Are you for real? No, you gotta be just some guy just kidding around. You actually believe the stuff you wrote?
Lee at February 12, 2010 5:01 PM
Crank at February 12, 2010 5:12 PM
Take that, Gerard Alexander!
Well, Clinton dealt with a witch hunt conducted by a priggish special prosecutor. The voters realized that the hypocrits in the GOP over-reached in obstructing the poeple's business and took it out on them in the 98 elections.
Notwithstanding all the Tea Party boondoggles and over-wrought wing nut rhetoric from talk radio, the President's achievements will be what matters.
I, for one, think that we should stop seeing "accomplishing little" as a bad thing. Most of the time, when the federal executive or legislative branch "accomplishes nothing", I want to bust out the champagne.
Beware the candidate who promises to finally "get something done". Most of the time, it involves raiding your wallet.
Instead of getting things "done", most of the time I would be much happier if Congress would get something "undone"; that is, undo some of the laws and regulations that restrain liberty.

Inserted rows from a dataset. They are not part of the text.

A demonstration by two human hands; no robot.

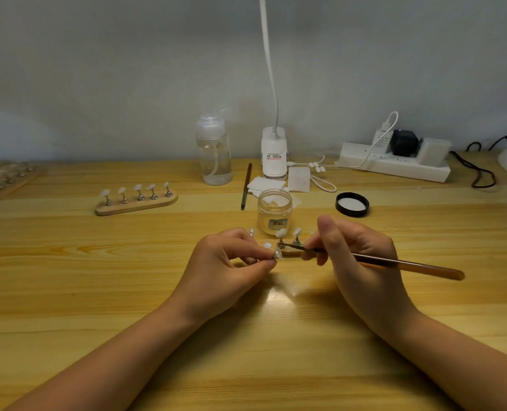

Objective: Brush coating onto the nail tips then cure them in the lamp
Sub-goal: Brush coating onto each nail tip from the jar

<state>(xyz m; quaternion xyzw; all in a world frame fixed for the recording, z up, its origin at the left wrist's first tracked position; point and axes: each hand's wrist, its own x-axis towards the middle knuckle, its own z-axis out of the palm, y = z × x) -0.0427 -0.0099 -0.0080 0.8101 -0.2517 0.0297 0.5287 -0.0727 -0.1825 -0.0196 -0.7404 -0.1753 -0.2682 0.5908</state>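
Observation:
My left hand (231, 262) pinches a small metal stand topped with a clear nail tip (277, 254). My right hand (356, 253) holds a brown-handled brush (394, 262), and its bristle end touches that nail tip. Behind my hands lies a wooden holder (290, 253) with white nail tips (281, 232) on stands, partly hidden by my fingers. An open clear jar (274, 210) stands just beyond it. The white clip lamp (273, 152) sits at the back of the table.
A second wooden holder (136, 204) with several nail tips lies at the left, another tray (6, 182) at the far left. A pump bottle (213, 149), a spare brush (246, 186), white wipes (298, 179), the black jar lid (352, 204) and a power strip (394, 161) stand behind.

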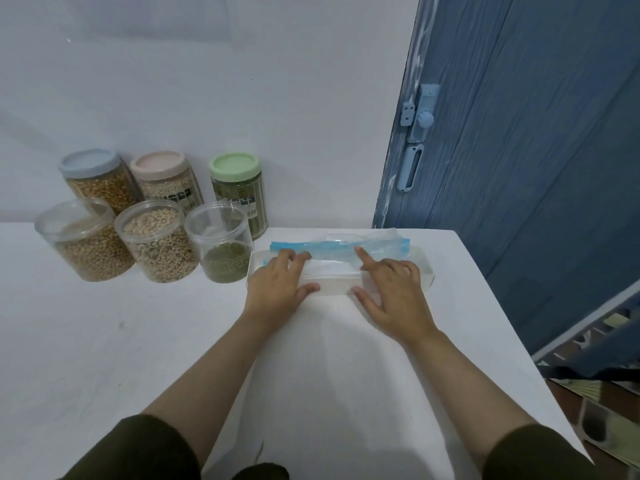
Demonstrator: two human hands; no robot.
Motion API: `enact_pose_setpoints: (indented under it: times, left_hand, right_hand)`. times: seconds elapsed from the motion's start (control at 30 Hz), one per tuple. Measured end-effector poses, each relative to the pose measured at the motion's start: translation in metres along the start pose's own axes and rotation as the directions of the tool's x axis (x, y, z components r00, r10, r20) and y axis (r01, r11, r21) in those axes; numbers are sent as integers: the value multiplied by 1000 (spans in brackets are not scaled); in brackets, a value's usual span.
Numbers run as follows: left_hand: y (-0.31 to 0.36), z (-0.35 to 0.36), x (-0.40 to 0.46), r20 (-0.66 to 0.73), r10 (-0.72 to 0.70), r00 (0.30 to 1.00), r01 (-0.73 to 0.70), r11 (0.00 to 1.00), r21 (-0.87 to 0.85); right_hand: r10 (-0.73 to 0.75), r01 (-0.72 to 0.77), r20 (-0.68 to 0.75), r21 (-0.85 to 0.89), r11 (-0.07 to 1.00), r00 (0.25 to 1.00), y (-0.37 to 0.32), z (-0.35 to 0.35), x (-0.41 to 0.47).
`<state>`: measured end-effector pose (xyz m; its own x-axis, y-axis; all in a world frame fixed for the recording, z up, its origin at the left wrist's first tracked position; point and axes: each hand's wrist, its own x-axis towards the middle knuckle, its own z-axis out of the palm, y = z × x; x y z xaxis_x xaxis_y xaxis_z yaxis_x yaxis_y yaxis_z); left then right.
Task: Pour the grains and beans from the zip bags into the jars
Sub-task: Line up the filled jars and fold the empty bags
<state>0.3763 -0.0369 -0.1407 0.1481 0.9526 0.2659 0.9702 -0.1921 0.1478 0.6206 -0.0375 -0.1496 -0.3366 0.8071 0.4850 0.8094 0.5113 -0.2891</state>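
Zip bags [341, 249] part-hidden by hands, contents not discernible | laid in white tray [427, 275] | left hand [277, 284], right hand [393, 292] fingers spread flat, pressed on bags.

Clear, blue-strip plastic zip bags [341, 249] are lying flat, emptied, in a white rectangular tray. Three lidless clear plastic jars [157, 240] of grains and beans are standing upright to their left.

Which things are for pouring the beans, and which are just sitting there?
For the job: the zip bags in the white box, under the left hand and right hand; the three open jars.

Just there: the three lidded jars, the blue door.
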Motion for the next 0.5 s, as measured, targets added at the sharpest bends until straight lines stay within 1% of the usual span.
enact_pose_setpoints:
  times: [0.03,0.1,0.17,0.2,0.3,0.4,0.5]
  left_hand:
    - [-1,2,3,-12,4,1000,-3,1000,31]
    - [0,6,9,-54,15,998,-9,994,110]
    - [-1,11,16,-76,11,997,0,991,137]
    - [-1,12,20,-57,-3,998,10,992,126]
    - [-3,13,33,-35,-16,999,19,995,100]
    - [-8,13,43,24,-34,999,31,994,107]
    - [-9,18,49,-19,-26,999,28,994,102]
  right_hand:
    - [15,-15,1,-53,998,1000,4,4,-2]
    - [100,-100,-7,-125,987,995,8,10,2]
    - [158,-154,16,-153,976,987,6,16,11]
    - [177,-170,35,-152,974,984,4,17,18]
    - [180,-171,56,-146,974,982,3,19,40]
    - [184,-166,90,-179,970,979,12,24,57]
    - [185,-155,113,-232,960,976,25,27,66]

Unfortunately, that doesn't sound like a winning campaign slogan: "I promise to go to Congress to get things UNDONE! Are ya with me, America?!"
---Tom Nally, New Orleans
I gotta go with Tom. The less our legislatures do (both state and federal) seem to me to lead to better things.
When the NY state legislature was shutdown for awhile last year, I was quite happy-even though we still paid them! Personally, I would increase their salary if they would do less.
As Paul Newman (in Butch Cassidy and the Sundance Kid) said "If he paid me what he is spending to stop me from robbing him, I'd stop robbin' him!"